■ Work request ■
From the first line to the last, retype the listing without any alteration.

Segment Start: Dataset extract

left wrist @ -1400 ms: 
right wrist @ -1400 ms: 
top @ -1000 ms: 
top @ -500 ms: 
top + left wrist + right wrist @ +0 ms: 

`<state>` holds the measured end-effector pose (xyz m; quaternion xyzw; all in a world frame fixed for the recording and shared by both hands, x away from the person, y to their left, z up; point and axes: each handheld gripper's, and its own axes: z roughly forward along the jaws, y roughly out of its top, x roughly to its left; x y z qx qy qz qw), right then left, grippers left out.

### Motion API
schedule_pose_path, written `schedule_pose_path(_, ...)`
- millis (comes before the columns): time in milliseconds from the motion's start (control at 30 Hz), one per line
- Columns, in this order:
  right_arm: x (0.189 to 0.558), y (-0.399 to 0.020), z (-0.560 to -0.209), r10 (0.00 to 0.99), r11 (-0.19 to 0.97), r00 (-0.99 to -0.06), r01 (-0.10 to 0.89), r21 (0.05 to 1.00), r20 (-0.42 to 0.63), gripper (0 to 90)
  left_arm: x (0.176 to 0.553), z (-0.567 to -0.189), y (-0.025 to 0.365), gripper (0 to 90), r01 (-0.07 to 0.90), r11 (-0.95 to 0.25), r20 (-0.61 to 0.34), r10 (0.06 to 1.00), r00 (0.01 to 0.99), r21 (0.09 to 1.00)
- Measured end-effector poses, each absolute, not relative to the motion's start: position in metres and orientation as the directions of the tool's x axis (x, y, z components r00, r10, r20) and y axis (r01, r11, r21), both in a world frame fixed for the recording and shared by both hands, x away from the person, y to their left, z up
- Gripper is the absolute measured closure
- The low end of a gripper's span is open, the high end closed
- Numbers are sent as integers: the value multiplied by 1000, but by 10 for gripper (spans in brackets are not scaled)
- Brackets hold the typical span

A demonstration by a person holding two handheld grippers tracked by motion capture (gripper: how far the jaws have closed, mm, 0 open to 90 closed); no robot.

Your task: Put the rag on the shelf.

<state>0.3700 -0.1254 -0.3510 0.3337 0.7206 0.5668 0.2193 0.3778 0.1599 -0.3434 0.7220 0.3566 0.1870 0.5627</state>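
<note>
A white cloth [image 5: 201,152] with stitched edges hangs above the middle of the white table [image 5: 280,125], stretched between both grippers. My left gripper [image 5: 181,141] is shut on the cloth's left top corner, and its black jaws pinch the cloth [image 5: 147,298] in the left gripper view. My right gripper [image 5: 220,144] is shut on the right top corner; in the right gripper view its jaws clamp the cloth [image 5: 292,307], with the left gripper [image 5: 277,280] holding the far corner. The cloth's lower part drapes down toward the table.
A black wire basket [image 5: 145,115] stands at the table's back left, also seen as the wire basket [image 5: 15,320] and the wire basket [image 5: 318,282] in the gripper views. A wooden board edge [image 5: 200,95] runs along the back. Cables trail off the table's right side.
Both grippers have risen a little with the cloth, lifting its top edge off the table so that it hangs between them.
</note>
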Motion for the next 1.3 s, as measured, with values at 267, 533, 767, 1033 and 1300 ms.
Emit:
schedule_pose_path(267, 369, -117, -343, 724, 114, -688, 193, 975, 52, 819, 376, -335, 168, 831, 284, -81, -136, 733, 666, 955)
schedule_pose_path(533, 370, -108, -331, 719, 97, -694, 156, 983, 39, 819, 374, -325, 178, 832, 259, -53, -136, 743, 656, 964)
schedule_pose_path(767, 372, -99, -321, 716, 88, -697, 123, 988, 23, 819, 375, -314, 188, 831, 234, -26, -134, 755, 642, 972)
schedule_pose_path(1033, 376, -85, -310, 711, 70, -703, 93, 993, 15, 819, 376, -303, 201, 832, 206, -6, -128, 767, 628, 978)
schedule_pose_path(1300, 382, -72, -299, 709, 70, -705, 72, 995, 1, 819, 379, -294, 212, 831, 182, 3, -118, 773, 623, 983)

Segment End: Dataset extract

■ Exercise response ■
left wrist @ -1400 ms: 
right wrist @ -1400 ms: 
top @ -1000 ms: 
top @ -500 ms: 
top + left wrist + right wrist @ +0 ms: 

`<state>` holds the measured end-effector pose (xyz m; quaternion xyzw; all in a world frame fixed for the recording and shared by both hands, x away from the person, y to their left, z up; point and axes: each handheld gripper's, and its own axes: z roughly forward along the jaws, y roughly out of its top, x roughly to its left; x y z qx qy qz qw), right then left, grippers left out.

### Motion API
schedule_pose_path, written `schedule_pose_path(_, ...)`
- millis (comes before the columns): time in milliseconds from the motion's start (control at 30 Hz), one per line
- Columns, in this order:
  right_arm: x (0.189 to 0.558), y (-0.399 to 0.020), z (-0.560 to -0.209), r10 (0.00 to 0.99), r11 (-0.19 to 0.97), r00 (-0.99 to -0.06), r01 (-0.10 to 0.89), r21 (0.05 to 1.00), r20 (-0.42 to 0.63), gripper (0 to 90)
  left_arm: x (0.176 to 0.553), z (-0.567 to -0.189), y (-0.025 to 0.365), gripper (0 to 90), r01 (-0.07 to 0.90), r11 (-0.95 to 0.25), r20 (-0.61 to 0.34), r10 (0.06 to 1.00), r00 (0.01 to 0.99), r21 (0.09 to 1.00)
- Measured end-effector poses, each absolute, not relative to the motion's start: position in metres and orientation as the directions of the tool's x axis (x, y, z components r00, r10, r20) and y axis (r01, r11, r21), both in a world frame fixed for the recording and shared by both hands, x away from the person, y to their left, z up
- Gripper is the absolute measured closure
- The low end of a gripper's span is open, the high end closed
- Numbers are sent as integers: the value multiplied by 1000, but by 10 for gripper (spans in brackets are not scaled)
- Brackets hold the typical span

A demonstration by a person holding two handheld grippers tracked by motion capture (gripper: how far the jaws have closed, mm, 0 open to 90 closed); no robot.

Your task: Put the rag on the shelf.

<state>0.3700 -0.1254 -0.3510 0.3337 0.7206 0.5668 0.2193 0.3778 0.1599 -0.3434 0.7220 0.3566 0.1870 0.5627</state>
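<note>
A white cloth [image 5: 201,152] with stitched edges hangs above the middle of the white table [image 5: 280,125], stretched between both grippers. My left gripper [image 5: 181,141] is shut on the cloth's left top corner, and its black jaws pinch the cloth [image 5: 147,298] in the left gripper view. My right gripper [image 5: 220,144] is shut on the right top corner; in the right gripper view its jaws clamp the cloth [image 5: 292,307], with the left gripper [image 5: 277,280] holding the far corner. The cloth's lower part drapes down toward the table.
A black wire basket [image 5: 145,115] stands at the table's back left, also seen as the wire basket [image 5: 15,320] and the wire basket [image 5: 318,282] in the gripper views. A wooden board edge [image 5: 200,95] runs along the back. Cables trail off the table's right side.
Both grippers have risen a little with the cloth, lifting its top edge off the table so that it hangs between them.
</note>
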Motion for the next 1.3 s, as measured, with values at 267, 533, 767, 1033 and 1300 ms.
Emit:
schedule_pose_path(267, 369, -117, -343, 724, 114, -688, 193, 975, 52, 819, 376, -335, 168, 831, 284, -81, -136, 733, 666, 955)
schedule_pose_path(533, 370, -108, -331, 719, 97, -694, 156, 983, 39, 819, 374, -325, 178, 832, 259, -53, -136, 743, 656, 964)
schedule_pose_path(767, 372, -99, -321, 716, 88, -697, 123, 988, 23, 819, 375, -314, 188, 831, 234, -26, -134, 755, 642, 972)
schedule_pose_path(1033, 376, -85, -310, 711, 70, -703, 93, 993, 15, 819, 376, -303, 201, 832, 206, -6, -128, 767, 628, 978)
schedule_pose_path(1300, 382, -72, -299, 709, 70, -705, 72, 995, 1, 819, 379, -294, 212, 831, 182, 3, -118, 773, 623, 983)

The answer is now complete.